The parts in scripture where God is angry, or seeks vengeance, or judgment, are quickly forgotten. The parts where members of the LGBTQ+ community should be stoned to death, are quietly ignored. In truth, after a while, it seemed like many of these authors first formed an idea of what they might like Jesus to be like, and then dispensed with the passages that did not match this Jesus.

I became increasingly uneasy with progressive Christianity. I did not feel this authors were being really honest with scripture. They were picking and choosing to match their own likes, and present us with a likable Jesus. And then asking us to follow this Jesus in changing the world. 

Following Jesus was always at great personal cost. I figured that I was going to pay that cost, I should better make sure I followed the real Jesus.

Phase 4: deconversion

If there was such a person. Because the more I dove into it, the more I found there are books and books and books on the topic: who was Jesus really? And: how should we understand scripture really? And there was little to no agreement between them.

At this point my search had lasted for about 25 years.

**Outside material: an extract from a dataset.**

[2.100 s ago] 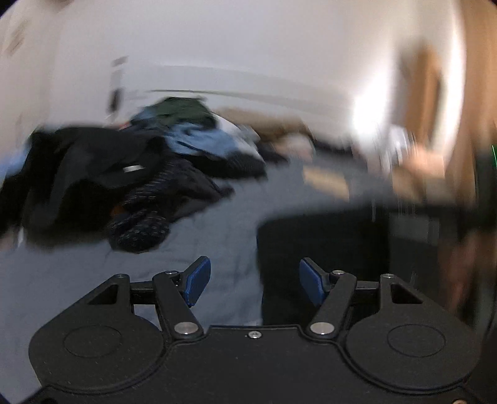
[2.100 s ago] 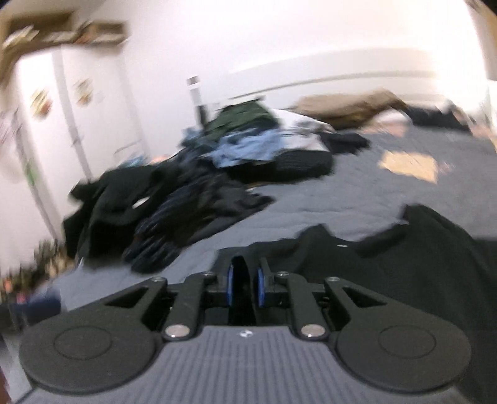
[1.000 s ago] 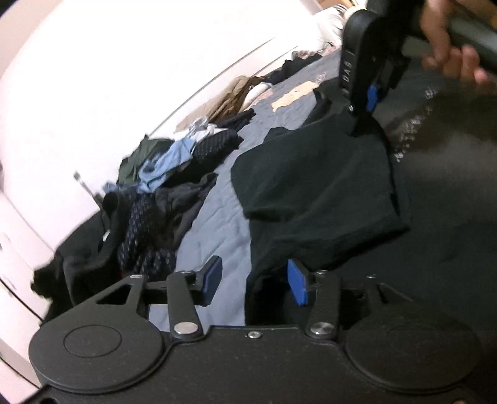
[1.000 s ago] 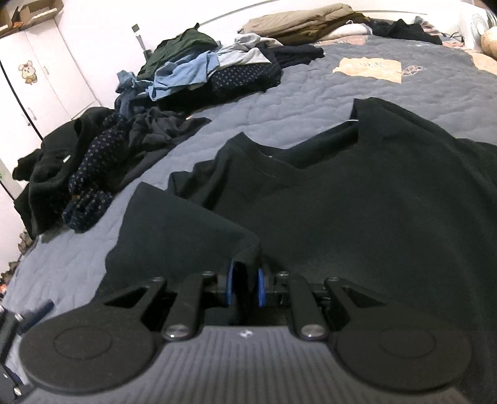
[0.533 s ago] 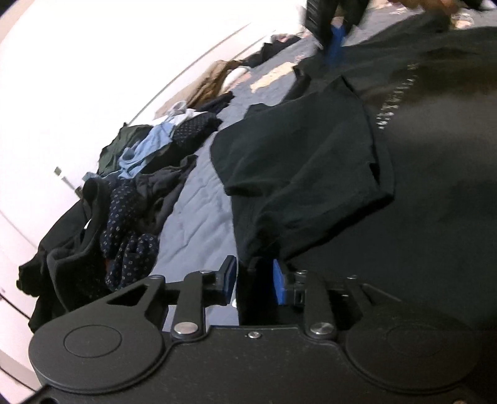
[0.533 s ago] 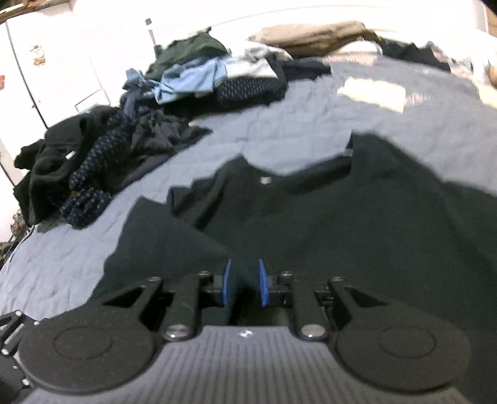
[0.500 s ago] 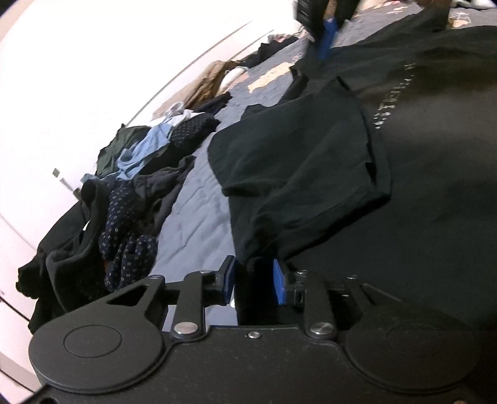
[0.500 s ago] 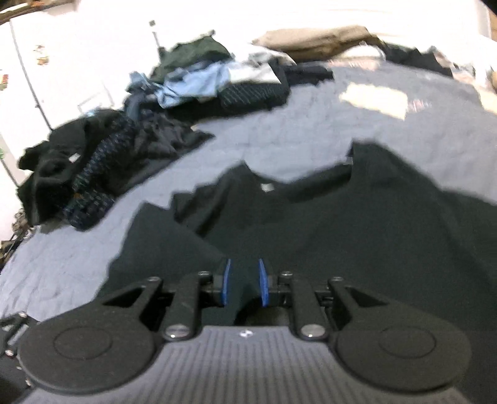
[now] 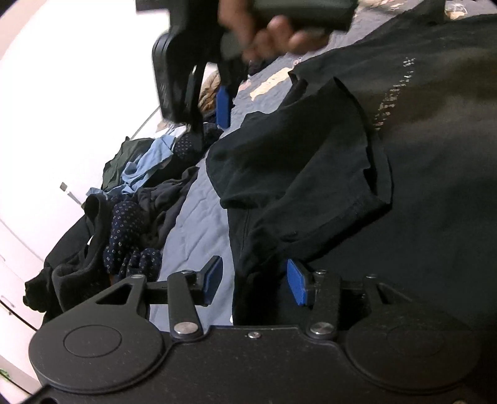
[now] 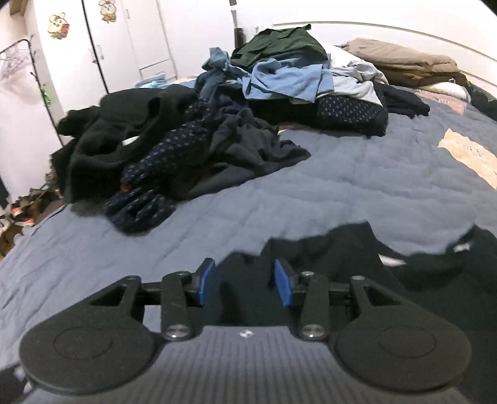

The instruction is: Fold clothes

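Note:
A black T-shirt (image 9: 435, 161) lies spread on the grey-blue quilt (image 10: 341, 174), with one sleeve (image 9: 304, 161) folded in over its body. In the left wrist view, my left gripper (image 9: 254, 281) sits low at the shirt's near side edge. Its jaws are opening, and the cloth edge lies loose between the blue pads. My right gripper (image 10: 244, 281) hovers over the shirt's collar end (image 10: 341, 248). Its jaws are opening too, and nothing is pressed between them. A hand (image 9: 279, 28) holds this right gripper (image 9: 211, 102) raised above the bed.
A heap of dark and dotted clothes (image 10: 186, 149) lies on the bed's far left. Behind it are light-blue and green garments (image 10: 285, 74). Tan folded bedding (image 10: 403, 59) sits at the headboard. White wardrobe doors (image 10: 124, 46) stand beyond the bed, and floor clutter (image 10: 18, 217) lies at the left edge.
My right gripper let go of the folded sleeve, opened, and swung up and to the left, away from the shirt. My left gripper's jaws narrowed on the shirt edge, then widened again.

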### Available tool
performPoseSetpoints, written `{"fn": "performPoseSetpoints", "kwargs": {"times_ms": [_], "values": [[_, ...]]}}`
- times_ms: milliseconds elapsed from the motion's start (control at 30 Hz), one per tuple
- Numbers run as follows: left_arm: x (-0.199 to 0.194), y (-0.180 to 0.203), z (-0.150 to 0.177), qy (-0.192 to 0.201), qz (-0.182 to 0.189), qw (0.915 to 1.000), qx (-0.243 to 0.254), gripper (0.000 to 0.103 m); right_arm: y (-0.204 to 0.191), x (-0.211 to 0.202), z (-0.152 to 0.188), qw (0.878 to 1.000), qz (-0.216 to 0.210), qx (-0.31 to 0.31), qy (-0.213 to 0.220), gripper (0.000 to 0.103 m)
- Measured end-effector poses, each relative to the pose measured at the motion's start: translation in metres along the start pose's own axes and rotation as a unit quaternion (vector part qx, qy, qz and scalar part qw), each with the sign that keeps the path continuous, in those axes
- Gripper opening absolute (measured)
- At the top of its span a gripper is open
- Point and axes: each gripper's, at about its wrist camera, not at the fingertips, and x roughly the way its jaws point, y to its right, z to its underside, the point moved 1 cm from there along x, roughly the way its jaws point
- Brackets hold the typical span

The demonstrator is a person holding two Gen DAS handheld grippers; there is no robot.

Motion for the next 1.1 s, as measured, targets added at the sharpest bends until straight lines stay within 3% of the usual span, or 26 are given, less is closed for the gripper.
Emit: {"fn": "performPoseSetpoints", "kwargs": {"times_ms": [100,133,167,200,533,633,733,767,933,1000,1100], "values": [[0.002,0.001,0.001,-0.005,0.01,0.9999,-0.006,0.025,-0.008,0.02,-0.007,1.0,-0.006,-0.008,-0.023,0.04],[0.003,0.001,0.002,-0.007,0.011,0.9999,-0.009,0.022,-0.011,0.025,-0.007,0.999,-0.002,-0.013,-0.031,0.032],[0.004,0.001,0.003,-0.008,0.013,0.9998,-0.013,0.019,-0.014,0.03,-0.006,0.999,0.003,-0.016,-0.038,0.014],[0.004,-0.001,0.003,-0.01,0.016,0.9996,-0.021,0.015,-0.016,0.034,-0.005,0.999,0.008,-0.02,-0.046,0.005],[-0.009,-0.046,0.007,-0.023,0.071,0.99,-0.119,0.008,0.021,0.027,-0.008,0.995,0.015,0.095,0.03,0.004],[-0.003,-0.038,0.011,-0.045,0.042,0.9927,-0.104,0.013,0.019,0.037,-0.008,0.996,0.001,0.086,0.032,0.004],[-0.003,-0.026,0.016,-0.058,0.028,0.9958,-0.065,0.016,0.015,0.039,-0.011,0.997,0.014,0.065,0.043,0.008],[-0.006,-0.029,0.016,-0.053,0.031,0.9956,-0.07,0.018,0.015,0.037,-0.013,0.997,0.015,0.062,0.045,0.008],[-0.018,-0.054,0.01,-0.033,0.046,0.9917,-0.116,0.047,0.022,0.011,-0.018,0.997,0.022,0.046,0.052,0.009],[-0.023,-0.068,0.009,-0.027,0.048,0.9886,-0.14,0.049,0.022,-0.01,-0.011,0.997,0.023,0.022,0.065,0.009],[-0.03,-0.094,0.011,-0.02,0.045,0.9761,-0.212,0.049,0.019,-0.036,0.008,0.997,0.025,-0.007,0.069,0.011]]}}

It’s one of those things where you do not realize you are in a process until you can look back and say: oh, wow… that’s how the journey went.

It was also at this point that I started wondering whether the atheists had it right after all. Maybe there was no God. Maybe all of this was simply, as they said, human inventions and ideas, created to help us make sense of this world and universe. Maybe, religion was best explained as what happens when people get together: one person says something, a second joins him, and a third — and all of a sudden you have a thing going. People start thinking and acting and talking alike. Pretty soon this thing has a life of its own. Then someone hungry for power discovers it, and sees a way to gain a measure of power by giving it credence. Someone else sees a way to make money out of it. Doesn’t mean the original idea was a bad one; but now it has a life of its own. I could not deny I had seen this process up close many, many times.

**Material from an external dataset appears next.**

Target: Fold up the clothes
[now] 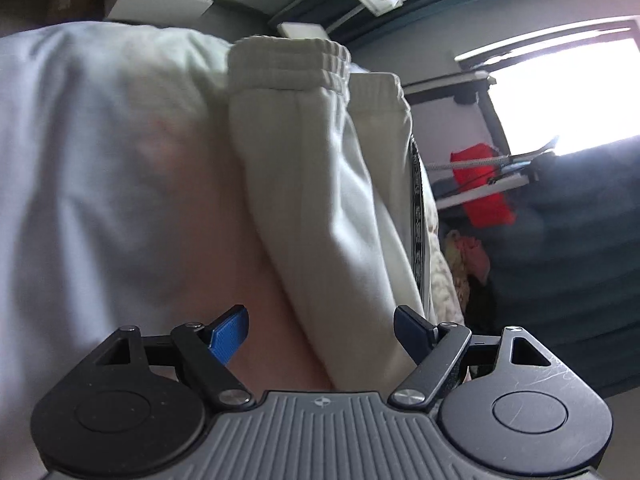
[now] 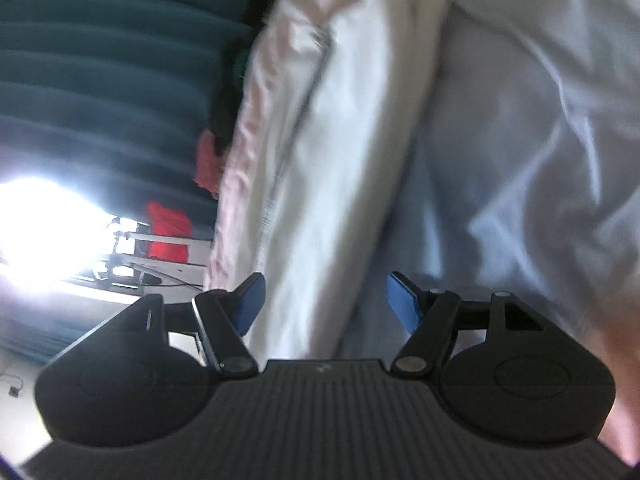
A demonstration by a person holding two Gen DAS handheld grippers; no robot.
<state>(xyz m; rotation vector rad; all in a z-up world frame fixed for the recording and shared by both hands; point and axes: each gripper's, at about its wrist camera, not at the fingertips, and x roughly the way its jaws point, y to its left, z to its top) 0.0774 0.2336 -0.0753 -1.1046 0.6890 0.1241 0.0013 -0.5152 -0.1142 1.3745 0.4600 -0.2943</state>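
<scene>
Both grippers, left (image 1: 322,334) and right (image 2: 324,302), hang released around cream trousers (image 1: 320,184). Closing here might pinch the pale sheet (image 1: 80,160) underneath too.

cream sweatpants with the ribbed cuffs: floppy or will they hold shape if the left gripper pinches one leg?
Likely floppy: the cream sweatpants drape in soft folds, so a one-leg pinch by the open left gripper would probably let the rest sag. The ribbed cuffs look thicker, likely a firmer grip point. The fabric looks matte, so probably not slippery.
</scene>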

There were more factors that motivated my deconversion. My struggle with sex; my involvement in church planting; my experience of the supernatural, and my emotional turmoil were each huge factors. I am sure they will come up in future blogs. But intellectually, with regard to scripture and theology, this summarizes my journey leading to my deconversion well.

Closing thoughts

I do not think every one who starts asking these questions will in time loose his faith. Not everyone who reads authors associated with progressive Christianity will in the end have to deconvert. I already know man y people ask these same questions and arrive at very different answers. The journey is different for every one.

All I ask is that you think. You have a brain. You live in a world of information. Think! Ponder! Seek truth! And do not be simplistic about it.

And then, follow your own process.

May your journey lead you to some really cool places and insights. And bring you freedom and life.